Report the number of lines in these entries that contain "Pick". Write only the number.

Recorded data

▼

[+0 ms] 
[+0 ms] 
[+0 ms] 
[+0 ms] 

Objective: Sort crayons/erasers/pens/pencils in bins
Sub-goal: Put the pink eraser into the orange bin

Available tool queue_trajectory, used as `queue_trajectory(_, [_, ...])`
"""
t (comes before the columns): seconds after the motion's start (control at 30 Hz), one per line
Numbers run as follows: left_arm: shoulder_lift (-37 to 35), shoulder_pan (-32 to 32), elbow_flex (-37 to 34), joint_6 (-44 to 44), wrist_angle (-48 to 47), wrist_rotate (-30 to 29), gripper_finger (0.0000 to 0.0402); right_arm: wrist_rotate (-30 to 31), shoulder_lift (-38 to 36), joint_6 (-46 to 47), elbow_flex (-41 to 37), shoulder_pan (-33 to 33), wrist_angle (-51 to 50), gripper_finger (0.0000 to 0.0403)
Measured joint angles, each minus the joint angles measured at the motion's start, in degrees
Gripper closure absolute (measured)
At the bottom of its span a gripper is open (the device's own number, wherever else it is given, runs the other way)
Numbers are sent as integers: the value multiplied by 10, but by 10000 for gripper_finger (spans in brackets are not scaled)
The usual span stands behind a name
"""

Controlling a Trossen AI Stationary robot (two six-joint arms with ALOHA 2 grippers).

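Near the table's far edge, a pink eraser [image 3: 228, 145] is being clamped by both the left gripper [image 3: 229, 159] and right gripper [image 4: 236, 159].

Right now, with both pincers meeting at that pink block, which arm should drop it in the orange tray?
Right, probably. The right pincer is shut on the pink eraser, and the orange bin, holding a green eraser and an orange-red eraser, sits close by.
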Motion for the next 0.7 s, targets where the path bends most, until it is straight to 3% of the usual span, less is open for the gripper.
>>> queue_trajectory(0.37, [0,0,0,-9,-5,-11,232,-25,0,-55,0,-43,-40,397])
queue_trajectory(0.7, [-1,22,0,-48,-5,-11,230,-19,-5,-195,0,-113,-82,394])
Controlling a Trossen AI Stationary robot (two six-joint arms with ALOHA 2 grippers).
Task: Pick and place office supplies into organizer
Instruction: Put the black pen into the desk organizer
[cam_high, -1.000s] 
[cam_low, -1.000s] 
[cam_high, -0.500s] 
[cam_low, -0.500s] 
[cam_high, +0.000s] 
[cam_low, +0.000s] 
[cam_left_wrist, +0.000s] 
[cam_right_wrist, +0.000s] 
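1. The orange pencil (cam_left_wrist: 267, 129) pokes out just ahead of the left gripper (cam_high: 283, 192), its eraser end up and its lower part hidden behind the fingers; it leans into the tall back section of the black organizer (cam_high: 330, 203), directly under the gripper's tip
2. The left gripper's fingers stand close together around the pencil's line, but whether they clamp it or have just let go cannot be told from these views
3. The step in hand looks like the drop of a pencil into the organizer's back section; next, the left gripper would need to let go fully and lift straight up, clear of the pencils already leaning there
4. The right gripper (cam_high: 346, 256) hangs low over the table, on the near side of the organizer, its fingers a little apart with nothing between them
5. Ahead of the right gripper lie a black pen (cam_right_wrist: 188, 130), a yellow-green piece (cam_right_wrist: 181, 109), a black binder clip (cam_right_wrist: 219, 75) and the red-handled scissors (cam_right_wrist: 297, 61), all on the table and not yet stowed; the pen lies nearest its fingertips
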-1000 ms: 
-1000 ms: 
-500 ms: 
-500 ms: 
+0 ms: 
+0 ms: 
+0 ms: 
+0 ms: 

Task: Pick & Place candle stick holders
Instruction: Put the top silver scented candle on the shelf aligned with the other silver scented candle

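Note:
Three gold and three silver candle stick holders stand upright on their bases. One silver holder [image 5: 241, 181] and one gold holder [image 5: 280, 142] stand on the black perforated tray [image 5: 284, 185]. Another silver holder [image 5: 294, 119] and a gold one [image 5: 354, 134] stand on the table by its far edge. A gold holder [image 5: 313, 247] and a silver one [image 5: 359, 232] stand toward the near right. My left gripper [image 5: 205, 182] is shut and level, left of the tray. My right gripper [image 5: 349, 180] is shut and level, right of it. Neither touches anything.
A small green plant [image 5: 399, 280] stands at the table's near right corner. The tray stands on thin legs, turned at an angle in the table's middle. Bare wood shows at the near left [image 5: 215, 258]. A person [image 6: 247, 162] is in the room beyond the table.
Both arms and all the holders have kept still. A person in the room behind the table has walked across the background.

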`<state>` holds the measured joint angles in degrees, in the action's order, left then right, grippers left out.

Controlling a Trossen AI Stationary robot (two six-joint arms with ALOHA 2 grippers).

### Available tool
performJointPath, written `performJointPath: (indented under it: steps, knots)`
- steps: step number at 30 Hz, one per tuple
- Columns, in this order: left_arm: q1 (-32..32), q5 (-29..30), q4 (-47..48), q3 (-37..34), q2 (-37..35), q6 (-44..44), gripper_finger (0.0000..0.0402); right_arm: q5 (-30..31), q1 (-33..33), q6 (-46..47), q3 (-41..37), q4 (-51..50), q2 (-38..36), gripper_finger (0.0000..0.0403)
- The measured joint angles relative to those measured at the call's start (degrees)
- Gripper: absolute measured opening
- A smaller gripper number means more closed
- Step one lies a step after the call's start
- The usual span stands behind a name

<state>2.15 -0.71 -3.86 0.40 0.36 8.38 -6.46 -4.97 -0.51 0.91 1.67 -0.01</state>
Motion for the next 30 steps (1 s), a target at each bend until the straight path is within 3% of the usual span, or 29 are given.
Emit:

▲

EXERCISE SOLUTION: 2